Getting enough protein isn’t just key to building strong, toned muscles—it’s also super important to your hair’s health. And if you’ve been experiencing more hair loss lately, the first lifestyle habit you should examine is your intake of the essential nutrient.
No matter your diet, meeting your daily recommended protein intake (which is 8 grams of protein for every 20 pounds of body weight) by eating healthy foods—including plant-based choices like legumes, nuts, tofu, tempeh, quinoa, and chia seeds—is super important. When your body lacks the protein it needs, it rations its protein allotment by only sending it where you actually need it. Unfortunately, that doesn’t include your hair, since your luscious locks are more of a vanity thing than a keeping-your-body-functioning-properly thing, Fatima Cody Stanford, MD, MPH, told Women’s Health.
When your body lacks the protein it needs, it rations its protein allotment by only sending it where you actually need it.

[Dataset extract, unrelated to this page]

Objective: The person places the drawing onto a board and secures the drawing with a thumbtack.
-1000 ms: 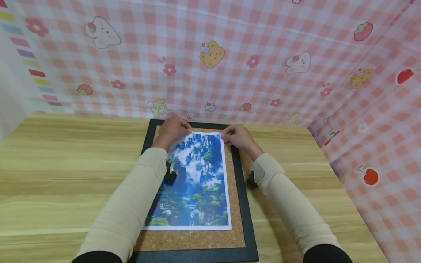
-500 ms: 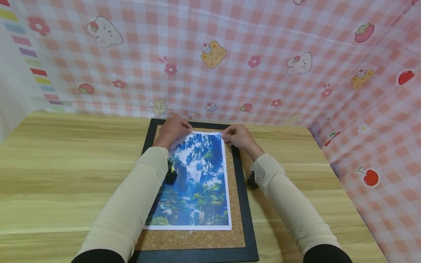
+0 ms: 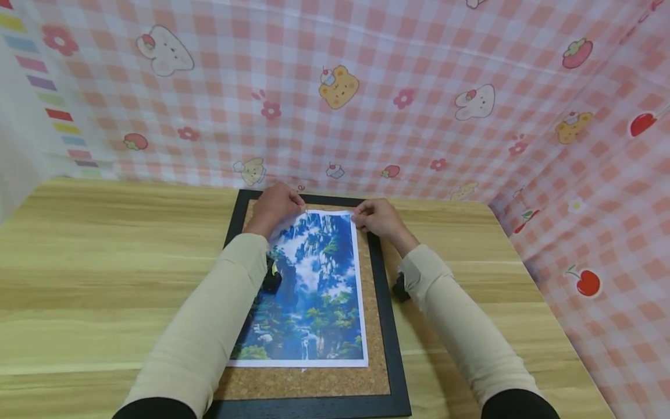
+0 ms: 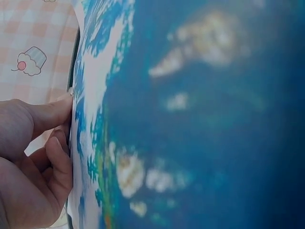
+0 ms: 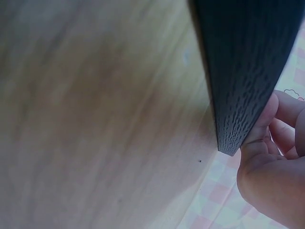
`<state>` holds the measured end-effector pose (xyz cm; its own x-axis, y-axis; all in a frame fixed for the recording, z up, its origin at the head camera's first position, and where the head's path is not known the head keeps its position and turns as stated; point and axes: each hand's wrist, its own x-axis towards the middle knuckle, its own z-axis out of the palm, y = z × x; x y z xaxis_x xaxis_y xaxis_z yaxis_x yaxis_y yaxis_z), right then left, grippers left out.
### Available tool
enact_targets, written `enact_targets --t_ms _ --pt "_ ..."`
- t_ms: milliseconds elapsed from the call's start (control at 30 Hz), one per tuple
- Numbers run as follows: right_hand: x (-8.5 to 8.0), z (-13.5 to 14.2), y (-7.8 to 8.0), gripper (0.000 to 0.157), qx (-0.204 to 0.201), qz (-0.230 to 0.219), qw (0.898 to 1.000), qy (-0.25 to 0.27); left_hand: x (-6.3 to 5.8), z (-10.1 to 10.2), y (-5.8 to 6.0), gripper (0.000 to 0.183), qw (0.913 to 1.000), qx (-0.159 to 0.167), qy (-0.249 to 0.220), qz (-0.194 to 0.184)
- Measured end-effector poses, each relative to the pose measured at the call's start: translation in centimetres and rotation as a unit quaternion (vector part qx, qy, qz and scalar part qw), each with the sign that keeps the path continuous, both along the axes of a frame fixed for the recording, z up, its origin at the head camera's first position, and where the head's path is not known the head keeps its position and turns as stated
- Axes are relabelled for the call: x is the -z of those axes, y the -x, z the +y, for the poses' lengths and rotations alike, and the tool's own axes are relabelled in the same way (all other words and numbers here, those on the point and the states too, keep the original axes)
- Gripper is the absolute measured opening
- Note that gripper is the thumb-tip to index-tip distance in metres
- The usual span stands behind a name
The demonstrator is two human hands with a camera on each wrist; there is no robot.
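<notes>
A printed landscape picture (image 3: 314,285) with a white border lies on a cork board (image 3: 309,383) in a black frame (image 3: 396,349). My left hand (image 3: 277,206) is at the picture's top edge, its fingertips pinching a small pale pin (image 4: 71,90) there. At the top right corner of the sheet, my right hand (image 3: 382,218) pinches the paper between thumb and fingers. The left forearm covers the picture's left side, and the top left corner is hidden behind the left hand. In the right wrist view, the black frame blocks the right fingertips.
The framed board stands on a wood-grain table (image 3: 115,279), its far end close to a pink checked cloth (image 3: 293,134). Another checked cloth wall (image 3: 602,233) borders the table on the right. Black wrist cameras sit under both cuffs.
The hands, the picture and the board stay practically in place. Only the head view shifts very slightly, and the pin at the left fingertips shows less now.
</notes>
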<state>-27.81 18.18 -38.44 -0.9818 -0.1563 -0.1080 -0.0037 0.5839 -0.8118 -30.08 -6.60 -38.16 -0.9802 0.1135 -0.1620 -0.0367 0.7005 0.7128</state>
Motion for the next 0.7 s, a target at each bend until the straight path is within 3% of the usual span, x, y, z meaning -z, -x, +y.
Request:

Unfortunately, that doesn’t include your hair.
Aside from getting enough protein, zinc is also important for keeping your hair strong. Dr. Stanford recommends taking a supplement to get enough of the mineral (after talking to your doc, of course!) and also loading up on foods like broccoli, spinach, avocado, and figs for healthy hair growth, as well as great skin and nails. This way, your body will be thriving—and you won’t clog your shower drain with stray strands.